- Opening Delimiter -

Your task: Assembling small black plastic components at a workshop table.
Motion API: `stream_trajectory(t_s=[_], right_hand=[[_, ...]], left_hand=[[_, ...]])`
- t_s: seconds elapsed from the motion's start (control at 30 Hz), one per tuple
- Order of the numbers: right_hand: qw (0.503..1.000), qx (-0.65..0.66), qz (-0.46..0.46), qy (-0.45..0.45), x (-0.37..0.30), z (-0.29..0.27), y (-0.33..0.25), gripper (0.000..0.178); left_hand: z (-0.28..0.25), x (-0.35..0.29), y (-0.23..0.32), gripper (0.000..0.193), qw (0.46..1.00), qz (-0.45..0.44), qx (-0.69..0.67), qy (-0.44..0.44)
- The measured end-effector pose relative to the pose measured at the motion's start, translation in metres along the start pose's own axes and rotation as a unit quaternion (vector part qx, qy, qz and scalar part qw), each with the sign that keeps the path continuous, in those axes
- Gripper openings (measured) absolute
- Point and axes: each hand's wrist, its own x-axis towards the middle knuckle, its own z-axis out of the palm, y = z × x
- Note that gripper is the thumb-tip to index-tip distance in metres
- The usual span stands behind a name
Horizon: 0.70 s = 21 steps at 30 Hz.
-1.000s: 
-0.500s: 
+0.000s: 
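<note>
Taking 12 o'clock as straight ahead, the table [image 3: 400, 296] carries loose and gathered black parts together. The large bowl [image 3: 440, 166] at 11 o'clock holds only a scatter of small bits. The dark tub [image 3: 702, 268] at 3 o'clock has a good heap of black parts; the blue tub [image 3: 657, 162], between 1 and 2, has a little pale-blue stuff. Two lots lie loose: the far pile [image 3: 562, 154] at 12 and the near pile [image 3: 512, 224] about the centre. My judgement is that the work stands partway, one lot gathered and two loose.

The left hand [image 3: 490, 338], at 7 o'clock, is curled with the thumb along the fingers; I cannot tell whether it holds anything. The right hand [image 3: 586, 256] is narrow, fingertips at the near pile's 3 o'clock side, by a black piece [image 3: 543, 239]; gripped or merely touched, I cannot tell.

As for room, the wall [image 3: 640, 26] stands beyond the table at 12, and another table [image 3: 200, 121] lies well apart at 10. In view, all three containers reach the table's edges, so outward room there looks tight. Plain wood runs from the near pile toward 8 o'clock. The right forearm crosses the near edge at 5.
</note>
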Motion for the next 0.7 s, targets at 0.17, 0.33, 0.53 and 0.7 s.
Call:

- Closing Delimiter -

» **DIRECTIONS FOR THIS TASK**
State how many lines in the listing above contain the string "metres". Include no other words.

» **SOLUTION FOR THIS EXERCISE**
2